START DATA EXTRACT

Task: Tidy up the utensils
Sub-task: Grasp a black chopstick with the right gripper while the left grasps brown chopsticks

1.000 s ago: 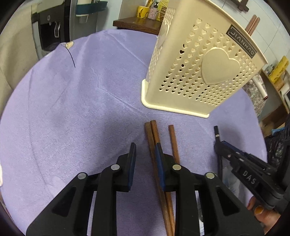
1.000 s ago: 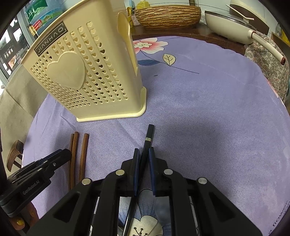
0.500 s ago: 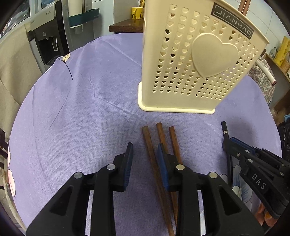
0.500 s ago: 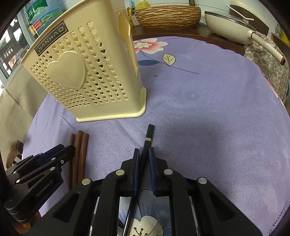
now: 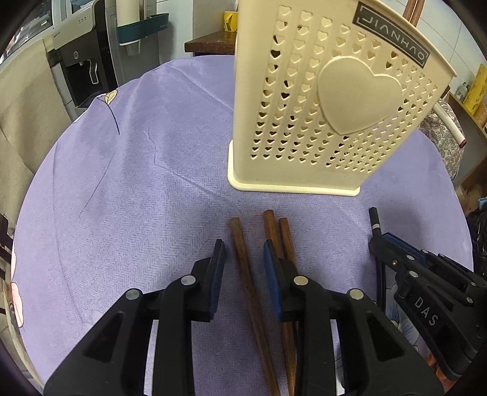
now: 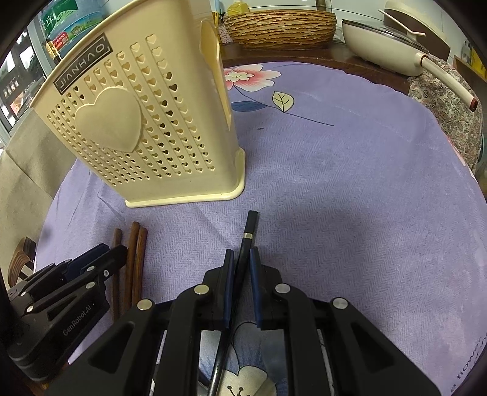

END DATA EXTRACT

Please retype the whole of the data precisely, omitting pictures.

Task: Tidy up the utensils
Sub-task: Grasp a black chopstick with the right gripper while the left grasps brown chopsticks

1.000 s ago: 
1.000 s ago: 
0.500 s ago: 
0.500 s ago: 
now: 
now: 

Nothing remains to be added to the exercise.